## EXERCISE OBJECTIVE
The word "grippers" occurs in some lines of the listing. Copy those lines.

## DATA FOR PROCESSING
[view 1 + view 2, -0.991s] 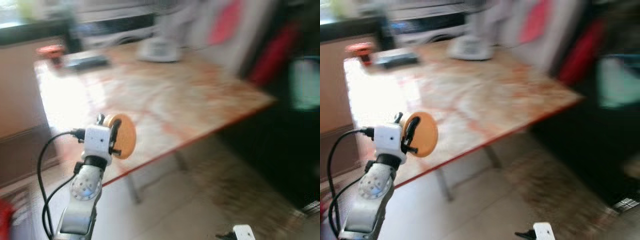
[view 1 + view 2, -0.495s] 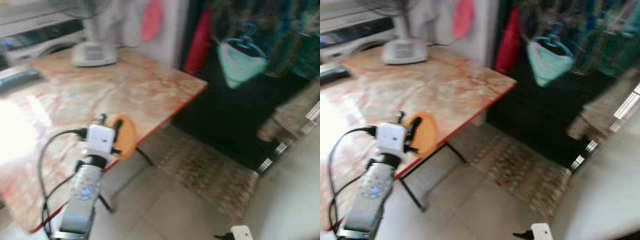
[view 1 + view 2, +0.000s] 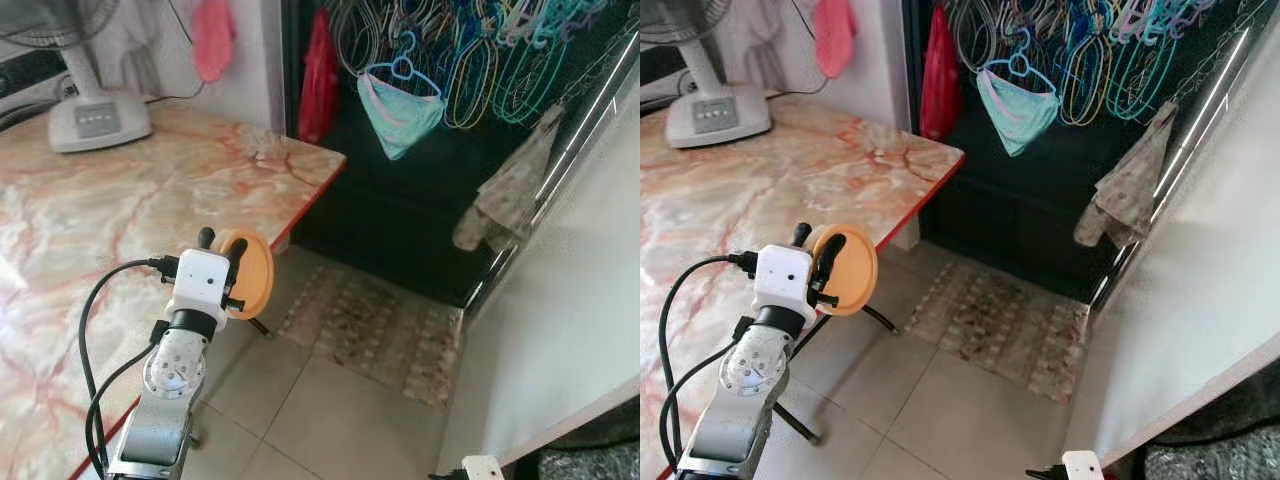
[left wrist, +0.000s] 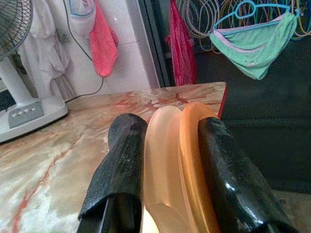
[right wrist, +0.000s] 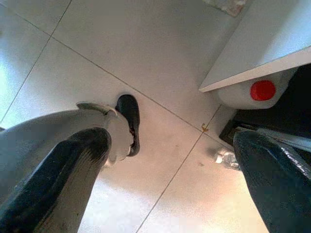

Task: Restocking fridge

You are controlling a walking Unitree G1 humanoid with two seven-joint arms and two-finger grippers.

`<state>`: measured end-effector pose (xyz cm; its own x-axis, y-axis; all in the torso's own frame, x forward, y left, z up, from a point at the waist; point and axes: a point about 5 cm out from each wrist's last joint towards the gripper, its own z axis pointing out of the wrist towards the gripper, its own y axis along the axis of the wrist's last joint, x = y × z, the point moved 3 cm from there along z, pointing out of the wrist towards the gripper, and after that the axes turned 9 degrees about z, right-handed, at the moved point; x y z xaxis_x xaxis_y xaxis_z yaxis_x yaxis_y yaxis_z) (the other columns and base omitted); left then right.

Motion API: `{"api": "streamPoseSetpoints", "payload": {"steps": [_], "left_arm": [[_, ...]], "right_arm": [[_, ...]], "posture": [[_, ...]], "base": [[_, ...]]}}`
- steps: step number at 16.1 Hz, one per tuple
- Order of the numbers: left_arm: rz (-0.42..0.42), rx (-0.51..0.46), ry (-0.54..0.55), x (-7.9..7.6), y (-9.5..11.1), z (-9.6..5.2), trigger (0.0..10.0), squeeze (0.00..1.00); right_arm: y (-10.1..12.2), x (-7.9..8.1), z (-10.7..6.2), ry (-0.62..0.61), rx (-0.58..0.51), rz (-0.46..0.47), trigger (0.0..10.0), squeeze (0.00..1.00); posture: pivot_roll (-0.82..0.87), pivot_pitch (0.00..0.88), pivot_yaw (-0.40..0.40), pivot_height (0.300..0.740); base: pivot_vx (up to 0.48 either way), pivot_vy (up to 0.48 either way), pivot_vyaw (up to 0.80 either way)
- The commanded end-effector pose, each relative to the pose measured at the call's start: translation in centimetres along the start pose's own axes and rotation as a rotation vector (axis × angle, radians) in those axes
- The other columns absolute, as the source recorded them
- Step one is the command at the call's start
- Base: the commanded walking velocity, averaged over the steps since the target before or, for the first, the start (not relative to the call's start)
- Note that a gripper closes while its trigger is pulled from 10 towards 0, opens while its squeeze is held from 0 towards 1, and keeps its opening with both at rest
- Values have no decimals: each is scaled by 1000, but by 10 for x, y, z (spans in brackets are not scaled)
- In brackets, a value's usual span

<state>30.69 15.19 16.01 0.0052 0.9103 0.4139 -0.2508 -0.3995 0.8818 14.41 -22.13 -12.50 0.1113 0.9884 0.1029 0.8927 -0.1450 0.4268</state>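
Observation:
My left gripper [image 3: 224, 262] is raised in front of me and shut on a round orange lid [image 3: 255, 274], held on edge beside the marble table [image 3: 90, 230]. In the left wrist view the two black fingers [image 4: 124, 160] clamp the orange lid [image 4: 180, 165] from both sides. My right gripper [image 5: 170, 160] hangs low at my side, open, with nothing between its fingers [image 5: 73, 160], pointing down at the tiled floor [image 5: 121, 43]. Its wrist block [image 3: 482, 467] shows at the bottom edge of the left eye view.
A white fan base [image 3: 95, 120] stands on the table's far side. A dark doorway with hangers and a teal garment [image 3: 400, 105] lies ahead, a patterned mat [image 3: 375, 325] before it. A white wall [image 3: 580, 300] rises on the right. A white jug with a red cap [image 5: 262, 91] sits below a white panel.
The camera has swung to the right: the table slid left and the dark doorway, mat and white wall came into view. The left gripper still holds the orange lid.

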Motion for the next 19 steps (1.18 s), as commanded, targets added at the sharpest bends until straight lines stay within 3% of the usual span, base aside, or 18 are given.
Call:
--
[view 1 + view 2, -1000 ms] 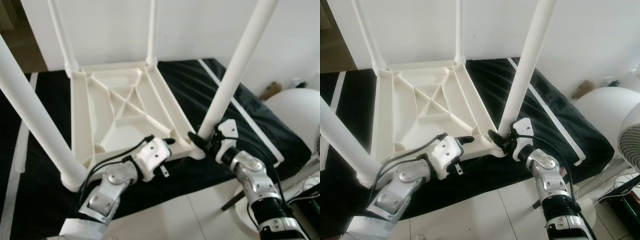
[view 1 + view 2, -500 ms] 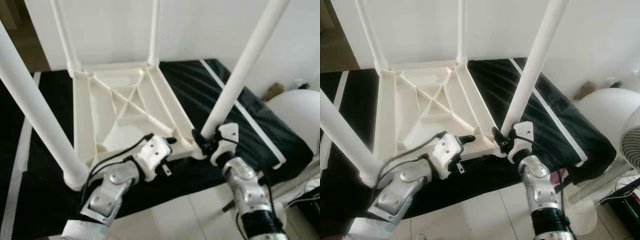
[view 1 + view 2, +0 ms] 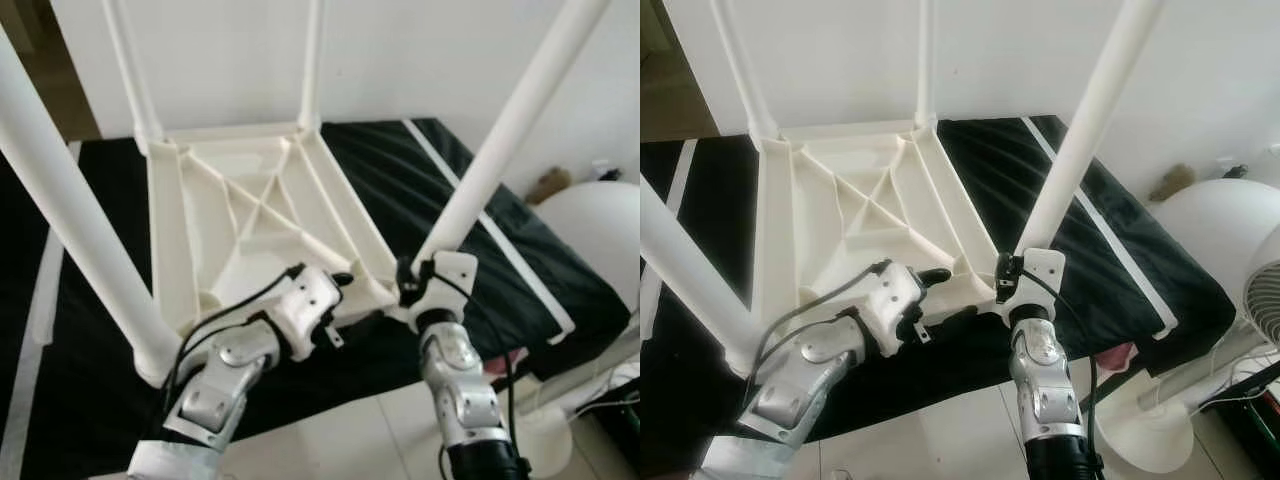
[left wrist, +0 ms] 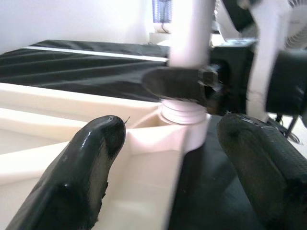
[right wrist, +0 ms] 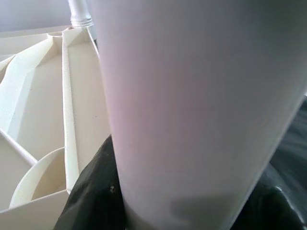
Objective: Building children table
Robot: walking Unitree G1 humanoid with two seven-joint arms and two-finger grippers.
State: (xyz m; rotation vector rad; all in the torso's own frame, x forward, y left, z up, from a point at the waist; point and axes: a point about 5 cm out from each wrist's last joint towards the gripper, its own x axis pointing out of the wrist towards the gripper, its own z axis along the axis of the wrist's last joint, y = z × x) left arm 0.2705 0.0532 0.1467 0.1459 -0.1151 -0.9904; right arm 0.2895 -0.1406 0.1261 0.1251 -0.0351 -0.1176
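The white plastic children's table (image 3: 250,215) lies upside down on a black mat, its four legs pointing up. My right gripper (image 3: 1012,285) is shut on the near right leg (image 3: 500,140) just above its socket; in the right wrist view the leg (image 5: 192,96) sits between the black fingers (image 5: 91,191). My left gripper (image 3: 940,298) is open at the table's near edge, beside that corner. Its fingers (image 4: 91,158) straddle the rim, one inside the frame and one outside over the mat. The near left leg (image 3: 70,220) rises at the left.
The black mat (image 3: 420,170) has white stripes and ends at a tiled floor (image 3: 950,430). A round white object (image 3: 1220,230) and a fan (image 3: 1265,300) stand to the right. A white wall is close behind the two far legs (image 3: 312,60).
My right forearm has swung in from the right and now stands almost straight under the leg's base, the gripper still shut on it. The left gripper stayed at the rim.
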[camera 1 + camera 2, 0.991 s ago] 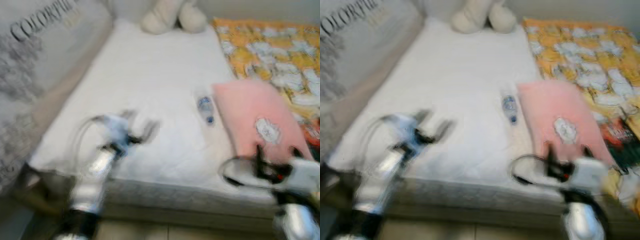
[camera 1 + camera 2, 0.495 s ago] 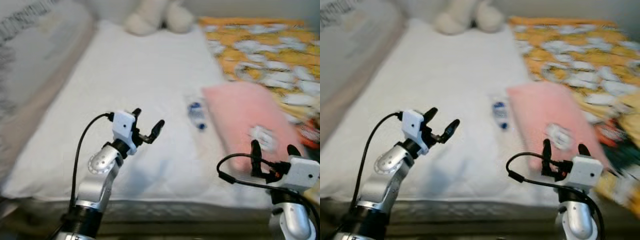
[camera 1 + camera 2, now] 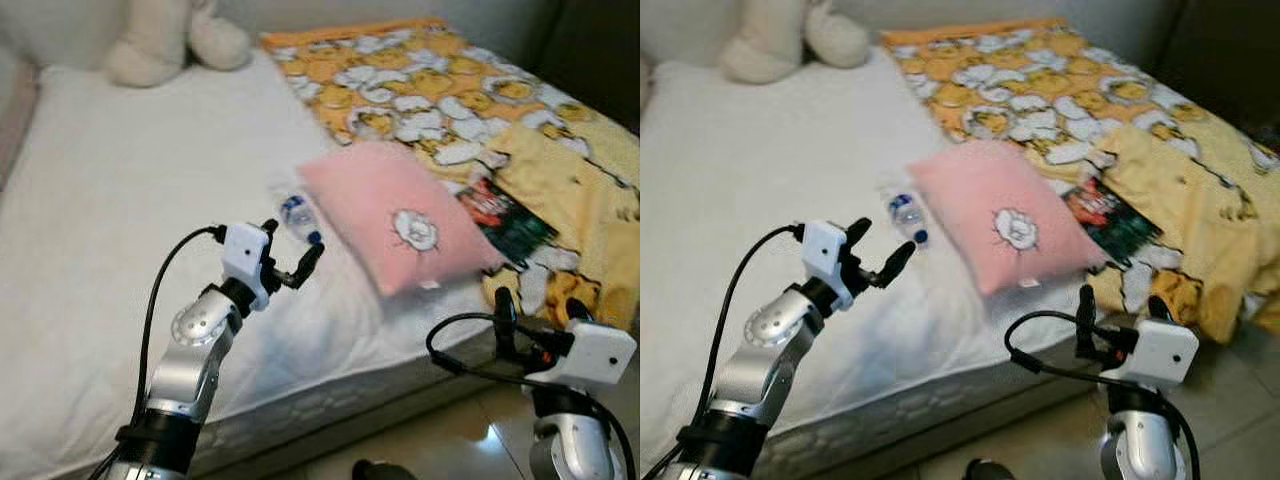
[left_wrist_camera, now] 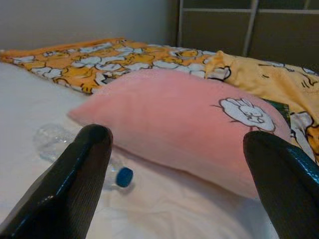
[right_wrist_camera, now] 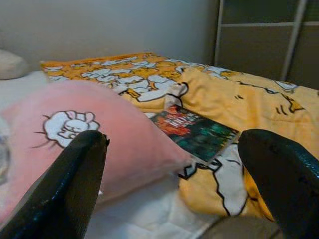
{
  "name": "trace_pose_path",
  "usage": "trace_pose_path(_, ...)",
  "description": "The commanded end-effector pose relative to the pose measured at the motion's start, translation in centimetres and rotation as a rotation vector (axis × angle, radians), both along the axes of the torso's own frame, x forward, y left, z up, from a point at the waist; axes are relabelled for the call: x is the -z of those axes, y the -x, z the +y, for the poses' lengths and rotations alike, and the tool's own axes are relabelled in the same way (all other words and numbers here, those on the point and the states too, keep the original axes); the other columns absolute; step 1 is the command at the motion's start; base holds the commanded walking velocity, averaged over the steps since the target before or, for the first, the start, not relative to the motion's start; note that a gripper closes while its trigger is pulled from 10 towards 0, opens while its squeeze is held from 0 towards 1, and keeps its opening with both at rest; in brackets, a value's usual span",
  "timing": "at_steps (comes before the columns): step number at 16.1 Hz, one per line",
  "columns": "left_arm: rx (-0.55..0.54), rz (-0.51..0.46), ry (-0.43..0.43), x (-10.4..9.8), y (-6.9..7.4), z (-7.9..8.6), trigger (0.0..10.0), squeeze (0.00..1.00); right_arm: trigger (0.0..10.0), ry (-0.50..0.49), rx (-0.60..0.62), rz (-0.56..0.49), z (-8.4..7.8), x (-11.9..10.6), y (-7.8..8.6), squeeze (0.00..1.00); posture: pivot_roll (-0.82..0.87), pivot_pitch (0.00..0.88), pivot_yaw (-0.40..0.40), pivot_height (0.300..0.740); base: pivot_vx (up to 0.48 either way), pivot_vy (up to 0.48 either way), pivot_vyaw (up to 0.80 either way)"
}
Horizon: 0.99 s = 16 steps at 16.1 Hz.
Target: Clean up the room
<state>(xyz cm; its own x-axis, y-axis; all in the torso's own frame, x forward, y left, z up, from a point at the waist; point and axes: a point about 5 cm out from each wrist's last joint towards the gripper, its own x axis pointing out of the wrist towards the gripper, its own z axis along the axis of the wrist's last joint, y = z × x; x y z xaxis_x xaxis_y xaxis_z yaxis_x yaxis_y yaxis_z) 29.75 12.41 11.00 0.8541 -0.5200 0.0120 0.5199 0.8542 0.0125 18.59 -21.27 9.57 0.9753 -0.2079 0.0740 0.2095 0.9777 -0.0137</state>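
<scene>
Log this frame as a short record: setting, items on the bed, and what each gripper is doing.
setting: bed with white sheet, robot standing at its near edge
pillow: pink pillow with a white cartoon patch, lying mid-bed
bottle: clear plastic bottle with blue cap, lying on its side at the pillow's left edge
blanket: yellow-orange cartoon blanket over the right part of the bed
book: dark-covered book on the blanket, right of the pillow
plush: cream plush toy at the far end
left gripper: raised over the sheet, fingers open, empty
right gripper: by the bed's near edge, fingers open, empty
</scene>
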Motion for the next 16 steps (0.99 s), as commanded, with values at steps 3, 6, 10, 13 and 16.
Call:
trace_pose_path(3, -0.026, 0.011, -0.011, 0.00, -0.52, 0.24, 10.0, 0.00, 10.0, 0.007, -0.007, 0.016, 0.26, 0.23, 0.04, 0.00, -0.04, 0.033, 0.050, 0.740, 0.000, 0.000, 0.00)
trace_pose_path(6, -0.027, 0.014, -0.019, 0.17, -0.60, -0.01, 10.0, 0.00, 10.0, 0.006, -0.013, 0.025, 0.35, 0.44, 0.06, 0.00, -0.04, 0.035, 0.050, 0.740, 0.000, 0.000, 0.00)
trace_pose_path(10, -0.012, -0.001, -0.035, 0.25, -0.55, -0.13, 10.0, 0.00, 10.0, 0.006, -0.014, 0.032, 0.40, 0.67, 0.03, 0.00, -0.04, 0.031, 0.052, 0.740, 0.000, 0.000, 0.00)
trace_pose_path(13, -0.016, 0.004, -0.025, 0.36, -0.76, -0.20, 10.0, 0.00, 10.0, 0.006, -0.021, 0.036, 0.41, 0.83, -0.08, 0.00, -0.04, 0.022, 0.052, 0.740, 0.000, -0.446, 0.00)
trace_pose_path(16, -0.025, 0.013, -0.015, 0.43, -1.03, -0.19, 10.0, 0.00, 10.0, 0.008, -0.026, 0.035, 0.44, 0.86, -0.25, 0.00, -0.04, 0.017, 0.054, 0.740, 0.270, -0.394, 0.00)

## RESULT OF THIS TASK
You are controlling a walking Unitree G1 humanoid with two seven-joint arms and two-finger grippers.
Robot: walking Unitree G1 humanoid with two seven-joint arms and two-finger grippers.

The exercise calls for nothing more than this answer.